Contrairement à notre hypothèse, nous n’avons pas constaté de réduction du pourcentage de césariennes dans le groupe traité par EMDR par rapport au groupe traité par CAU. Bien que ce résultat soit en contradiction avec plusieurs études antérieures qui ont trouvé une réduction des césariennes après un traitement visant à réduire la FoC.  il correspond à d’autres études qui n’ont montré aucun effet. Un exemple de ce dernier est l’étude de Fenwick et al. qui a trouvé un pourcentage global de césariennes de 34% pour le groupe psycho-éducation contre 42% pour le groupe maternité habituelle. 

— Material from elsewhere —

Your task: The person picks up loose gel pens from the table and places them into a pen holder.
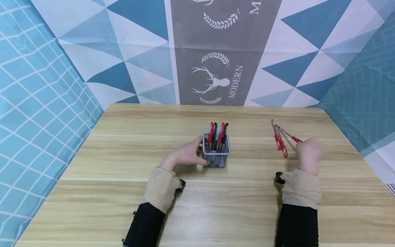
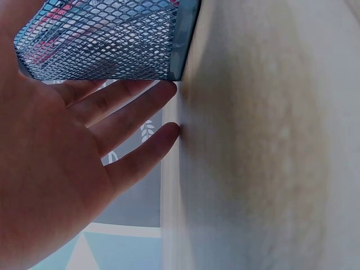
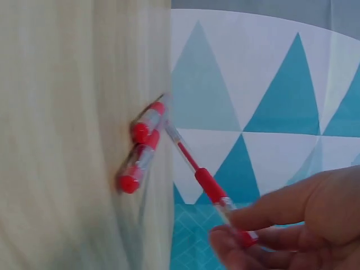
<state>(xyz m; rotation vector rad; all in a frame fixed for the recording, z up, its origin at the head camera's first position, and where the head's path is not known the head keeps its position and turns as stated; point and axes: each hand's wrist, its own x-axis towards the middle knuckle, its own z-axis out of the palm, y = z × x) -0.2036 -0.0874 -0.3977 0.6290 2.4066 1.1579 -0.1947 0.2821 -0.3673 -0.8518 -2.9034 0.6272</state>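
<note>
While right hand pinches pen, backdrop — "MODERN"

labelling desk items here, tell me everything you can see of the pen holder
The pen holder is a grey, open-topped box with mesh sides that look like metal and solid strips along rim and base. It stands upright on the table, with red pens and black pens standing inside, poking above the rim. The left hand holds its left side, thumb at the front.
</note>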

Nous ne nous attendions pas à trouver un pourcentage aussi élevé de césariennes planifiées et non planifiées dans notre étude, qui est beaucoup plus élevé que dans la population générale néerlandaise d’après la base de données obstétricale nationale néerlandaise (césariennes planifiées 19,6 % contre 9,2 %, césariennes non planifiées 17,9 % contre 8,5 %, respectivement ; Perined, 2020). Des analyses plus poussées parmi les sous-groupes de notre étude concernant la parité et les césariennes planifiées ou non ont montré que dans presque tous les sous-groupes, les taux de césariennes étaient plus élevés que dans la population générale, et que seul le pourcentage de césariennes non planifiées chez les femmes multipares était comparable à celui de la population générale (5,8% contre 4,8% ; Perined, 2020). Une explication possible est que l’on sait que la FoC pendant la grossesse s’accompagne d’un risque accru d’issues obstétricales défavorables. Par rapport à un hôpital néerlandais général (risque moyen/haut), outre un risque plus élevé de césarienne, nous avons également constaté que notre échantillon présentait un pourcentage relativement élevé de naissances prématurées (13 % contre 9 % ; Perined, 2020). Il peut y avoir un biais de sélection car notre étude a inclus relativement plus de femmes enceintes issues d’un milieu hospitalier à risque moyen/haut que la population enceinte générale néerlandaise. Toutefois, cela ne peut expliquer le pourcentage élevé de césariennes : le pourcentage global de césariennes en milieu hospitalier dans la base de données nationale est de 24 % (Perined, 2020), ce qui correspond à l’hôpital inclus, et n’explique pas le pourcentage élevé de naissances prématurées (13 % contre 9 % ; Perined, 2020).

Conclusion

Bien que la présente étude n’ait pas montré de réduction du nombre de césariennes ou d’expériences plus positives de l’accouchement, les résultats soutiennent l’idée que l’application de la thérapie EMDR pendant la grossesse n’a pas d’effet négatif sur les résultats de la grossesse ou sur l’enfant à naître. Plus important encore, l’application de la thérapie EMDR s’est avérée associée à moins de demandes maternelles de déclenchement du travail sans indication médicale par rapport à l’UCA. Par conséquent, les thérapeutes ne devraient pas hésiter à traiter les femmes enceintes souffrant de FoC en utilisant la thérapie EMDR.

En savoir plus

Références de l’article Quelle est la sécurité du traitement des femmes enceintes ayant peur de l’accouchement par la thérapie EMDR ? :

  • auteurs : Baas, M. A. M., Stramrood, C. A. I., Dijksman, L. M., Vanhommerig, J. W., de Jongh, A., & van Pampus, M. G. 
  • titre en anglais : How safe is the treatment of pregnant women with fear of childbirth using eye movement desensitization and reprocessing therapy? Obstetric outcomes of a multi-center randomized controlled trial.